Working on curriculum can feel like a slog for many teachers. Teaching is a hard profession.

With only so many hours in the school year (and even day) to create and mark assessments, meet with colleagues and prepare for lessons, (let alone teach them) it’s easy to neglect updating curriculum maps to ensure the viability of a curriculum. After a few years of teaching, most teachers invariably figure out ‘what’ must be taught and do so with the best intentions in the only way they know how. Still, teaching is a hard profession.

Someone once called education a ‘Profession that cannibalizes its young’.

Education reformists in the US like Michelle Rhee who rose to notoriety after a pledge to clean up public education and remove ‘lazy’ teachers who didn’t teach a viable curriculum by teaching to the standards were first embraced by the public, eager for any change to our lagging scores on worldwide PISA tests. Eventually, the sole measure for success became standardized test scores and the countless (and pointless) number of tests that students took over the school year which highjacked lesson time in favor of test prep. Teachers that didn’t deliver were culled out of this rigged game resulting in high teacher turnover, attrition and overseas postings. Someone once called education a ‘Profession that cannibalizes its young‘. Teaching is definitely a hard profession.

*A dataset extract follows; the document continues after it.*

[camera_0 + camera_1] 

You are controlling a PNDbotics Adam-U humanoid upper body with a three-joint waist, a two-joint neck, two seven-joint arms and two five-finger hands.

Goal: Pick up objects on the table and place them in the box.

One of the more thoughtful changes I’ve seen lately in education is Finland’s move to integrated, thematic units of study rather than subject specific disciplines. Finland and the Scandinavian countries have led the world in education for years but they have had a lot going for them that has made it easier, such as high literacy rates, robust funding and exemplary teacher training along with amazing internal professional development opportunities. This change from subject specific to concepts or ‘themes’ has rightfully had its share of critics- the first person through the wall always gets bloodied. “How are teachers supposed to be experts on every subject?” is the common complaint from cynics. Good question, but don’t elementary teachers teach every subject with the exception of PE and the arts?

“A year of world wide travel has so many opportunities to teach history, explore environments, volunteer, and develop empathy through cultural awareness.”

Singapore American School’s superintendent Chip Kimball recently shared a fascinating presentation that I caught at 21st Century Learning Hong Kong to support this pedagogy. They are reorganizing their traditional classrooms into pods called ‘Flexible Learning Environments’ where teachers are on a team (Team 6a, 6b, 6c for instance) and students move to and from each teacher in the pod based on the needs of the project, not necessarily when the bell rings. This style of redesigning spaces supports grade level teams collaborating and sharing ideas in a constructive, empowering way that values teacher’s individual strengths, but in a fluid learning environment that resembles real life. By the way, Mr. Kimball, if you’re reading this, I’d work for you in a heartbeat.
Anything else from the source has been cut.